Jim, it would be an easy decision for me (as I have said many times, I don't even buy green bananas at my age) and I say go for it! And no half measures. Drain it!


----------



## mtbryda203 (Feb 22, 2013)

It's FRIDAY!!!Enjoy that bottle


----------



## jswordy (Feb 22, 2013)

Well, the ayes have it!

I dunno how blueberry wine and watching the Camping World Truck Series race at Daytona tonight will go together, but I'm gonna find out!


----------



## Terry0220 (Feb 22, 2013)

jswordy said:


> Well, the ayes have it!
> 
> I dunno how blueberry wine and watching the Camping World Truck Series race at Daytona tonight will go together, but I'm gonna find out!

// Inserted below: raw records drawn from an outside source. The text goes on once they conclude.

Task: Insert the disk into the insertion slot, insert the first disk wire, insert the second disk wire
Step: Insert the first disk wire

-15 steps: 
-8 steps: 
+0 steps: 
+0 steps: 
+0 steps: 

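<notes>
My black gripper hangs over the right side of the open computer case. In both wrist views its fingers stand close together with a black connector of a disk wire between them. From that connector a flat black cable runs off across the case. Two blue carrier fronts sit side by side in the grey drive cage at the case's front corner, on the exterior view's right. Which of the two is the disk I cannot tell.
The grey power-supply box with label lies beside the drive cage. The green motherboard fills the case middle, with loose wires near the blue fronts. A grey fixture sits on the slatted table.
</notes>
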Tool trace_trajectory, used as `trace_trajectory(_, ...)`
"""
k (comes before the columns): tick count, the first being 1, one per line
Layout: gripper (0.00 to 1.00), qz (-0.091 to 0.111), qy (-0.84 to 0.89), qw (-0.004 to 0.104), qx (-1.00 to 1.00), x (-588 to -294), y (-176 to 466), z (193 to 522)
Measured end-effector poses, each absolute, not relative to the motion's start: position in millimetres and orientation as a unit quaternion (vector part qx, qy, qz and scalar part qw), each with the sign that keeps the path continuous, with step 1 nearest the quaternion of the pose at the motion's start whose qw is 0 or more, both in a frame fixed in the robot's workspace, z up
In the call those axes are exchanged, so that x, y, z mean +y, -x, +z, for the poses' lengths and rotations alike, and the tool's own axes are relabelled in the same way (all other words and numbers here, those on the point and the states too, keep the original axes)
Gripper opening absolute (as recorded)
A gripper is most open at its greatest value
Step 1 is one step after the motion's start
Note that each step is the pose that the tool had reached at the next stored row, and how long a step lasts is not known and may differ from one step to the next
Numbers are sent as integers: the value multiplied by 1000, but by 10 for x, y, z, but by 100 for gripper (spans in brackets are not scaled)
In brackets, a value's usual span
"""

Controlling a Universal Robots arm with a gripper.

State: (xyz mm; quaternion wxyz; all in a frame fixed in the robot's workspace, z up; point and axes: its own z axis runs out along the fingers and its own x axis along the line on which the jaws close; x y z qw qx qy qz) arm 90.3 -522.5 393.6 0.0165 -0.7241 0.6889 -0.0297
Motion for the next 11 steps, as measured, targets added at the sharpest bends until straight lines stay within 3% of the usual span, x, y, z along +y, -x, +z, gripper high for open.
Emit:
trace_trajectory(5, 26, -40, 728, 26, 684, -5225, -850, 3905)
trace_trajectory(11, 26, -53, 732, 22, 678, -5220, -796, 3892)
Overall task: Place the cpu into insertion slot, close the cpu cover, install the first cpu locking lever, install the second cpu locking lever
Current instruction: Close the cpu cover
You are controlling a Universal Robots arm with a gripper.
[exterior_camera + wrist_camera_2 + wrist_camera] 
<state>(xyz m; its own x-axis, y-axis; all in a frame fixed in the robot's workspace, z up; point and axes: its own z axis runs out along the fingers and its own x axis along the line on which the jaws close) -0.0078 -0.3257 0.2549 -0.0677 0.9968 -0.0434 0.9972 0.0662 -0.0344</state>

 Woo Hoo! Looks like somebody is gonna have a great night!!


----------



## Kraffty (Feb 22, 2013)

You better at least post a pic of a glass of the wine for everyone to enjoy. I also noticed "drinking it" is a real easy decision for everyone to make when it's not their wine to begin with. Enjoy the race, don't hit any walls tonight.
Mike


----------



## Sammyk (Feb 22, 2013)

Actually Jim, I think you should send it to me and I will tell you if it is good. LOL! I did send you a private message.


----------



## GreginND (Feb 22, 2013)

Great. We need a tasting report!!!


----------



## damudman (Feb 22, 2013)

Drink it its wine time


----------



## GaDawg (Feb 22, 2013)

Wine improves with age. The older I get, the better I like it.


----------



## tonyt (Feb 22, 2013)

NO stop dont drink it . . . Send it to me.


----------



## vernsgal (Feb 22, 2013)

Looks like you're drinking


----------



## Wade E (Feb 23, 2013)

Well, did you survive? Dont leave us hanging!!!!! LOL


----------



## jswordy (Feb 25, 2013)

Sorry for the delay, it has been a very busy weekend.

Sammy, I sent one to Joe and he pronounced it OK. 

Now I see why Jack Keller says blueberry wine is best after one year. Wow, that was a totally different wine after that amount of time. Very smooth and full-flavored. Makes me wish I had another bottle!


----------



## grapeman (Feb 25, 2013)

Make some more and forget about it Jim. Better yet, make two batches and hide one for at least a year!


----------